In order for an objection to be valid, the proposed change in zoning or land use must:
  • Result in a substantial change in the intensity of allowable use of the property or a change to a significantly different allowable use, or
  • Significantly increase the net cost of infrastructure or significantly diminish the value or useful life of the capital outlay which is furnished by the county to the area to be annexed, and
  • Differ substantially from the existing uses suggested for the property by the county’s comprehensive land use plan or permitted for the property pursuant to the county’s zoning ordinance or its land use ordinances (O.C.G.A. § 36-36-113(d)). 
State law requires the appointment of an arbitration panel (comprised of five members) by DCA not later than 15 days after the city receives the county’s objection. This panel must render a binding decision within 60 days of appointment and must consider certain factors in rendering their decision. The county is required to provide supporting evidence that its objection is consistent with its land use plan and the pattern of existing land uses and zonings in the area of the proposed annexation. If the panel rules on zoning, land use, or density conditions, its findings will be recorded in the deed records of the subject property. The arbitration panel will dissolve ten days after it discloses its findings. The county will pay 75% of the cost of the arbitration, including the costs incurred by the city and property owner. The arbitration panel will apportion the remaining 25% between the affected parties (O.C.G.A. § 36-36-114 et seq.).

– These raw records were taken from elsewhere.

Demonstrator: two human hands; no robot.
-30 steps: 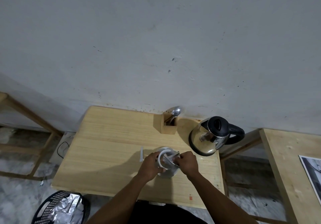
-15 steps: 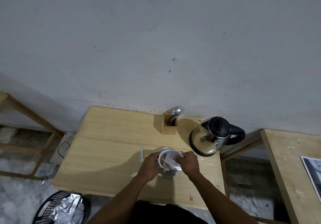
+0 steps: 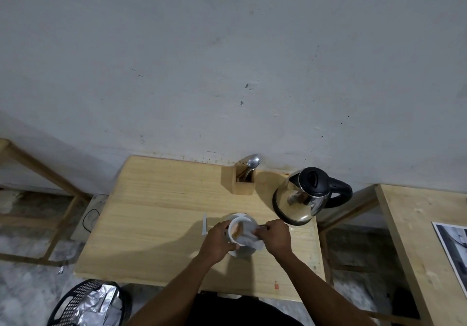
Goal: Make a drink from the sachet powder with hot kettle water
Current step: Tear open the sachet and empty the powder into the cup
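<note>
A white cup (image 3: pixel 233 228) stands on a white saucer (image 3: pixel 238 216) near the front of the wooden table (image 3: pixel 161 207). My left hand (image 3: pixel 217 242) is wrapped around the cup's left side. My right hand (image 3: pixel 275 237) pinches a white sachet (image 3: pixel 249 237) that is tilted over the cup's mouth; brownish powder shows inside the cup. A steel kettle (image 3: pixel 303 199) with a black lid and handle stands to the right, behind my right hand.
A wooden holder (image 3: pixel 242 186) with a metal spoon (image 3: pixel 254 161) stands at the wall, left of the kettle. A torn white strip (image 3: pixel 204 223) lies left of the saucer. A black bin (image 3: pixel 88 303) with foil sits on the floor at lower left. Another wooden table (image 3: pixel 424 237) stands at right.
The sachet has tipped lower over the cup's mouth, and powder now shows in the cup. Both hands have stayed at the cup.
</note>
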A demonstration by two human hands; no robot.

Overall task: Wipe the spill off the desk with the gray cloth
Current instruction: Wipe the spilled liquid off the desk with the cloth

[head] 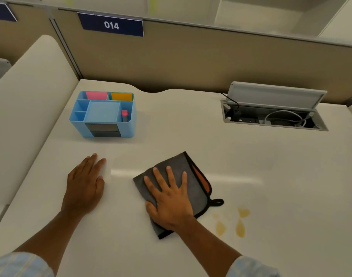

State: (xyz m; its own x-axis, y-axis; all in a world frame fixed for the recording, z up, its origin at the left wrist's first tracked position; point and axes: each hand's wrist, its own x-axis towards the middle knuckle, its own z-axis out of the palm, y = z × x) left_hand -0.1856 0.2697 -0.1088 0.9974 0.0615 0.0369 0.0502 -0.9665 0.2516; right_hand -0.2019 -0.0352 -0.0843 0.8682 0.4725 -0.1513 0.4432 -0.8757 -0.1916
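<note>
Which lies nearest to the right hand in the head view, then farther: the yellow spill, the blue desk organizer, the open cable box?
1. Yellow spill, just right of the right hand.
2. Blue desk organizer, far left.
3. Open cable box, far right, against the partition.

Right hand [171, 198] lies flat, fingers spread, on the folded gray cloth [183, 166], pressing it to the white bench [271, 176]. Yellowish spill [240, 228] sits just right of the cloth, apart from it, in several patches. Left hand [85, 182] rests palm-down on the bench, over a small white object [105, 168]. Blue desk organizer [103, 114] stands behind it. Cable box [271, 114] at rear right, lid raised.
</note>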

The decision of the arbitration panel may be appealed to superior court (O.C.G.A. § 36-36-116). After the final resolution of any objection, whether by agreement of the parties, act of the panel, or any appeal from the panel’s decision, the terms of the arbitration panel’s decision will remain valid for a period of one year. The annexation may proceed at any time during the one year time period without any further right of objection by the county. Following the annexation and zoning in accord with the panel’s decision, the municipal government cannot change the zoning, land use, or density of the annexed property for one year (O.C.G.A. § 36-36-117). Likewise, the county is prohibited from changing the zoning, land use, or density of the property proposed for annexation for one year if the proposed annexation is abandoned (O.C.G.A. § 36-36-118).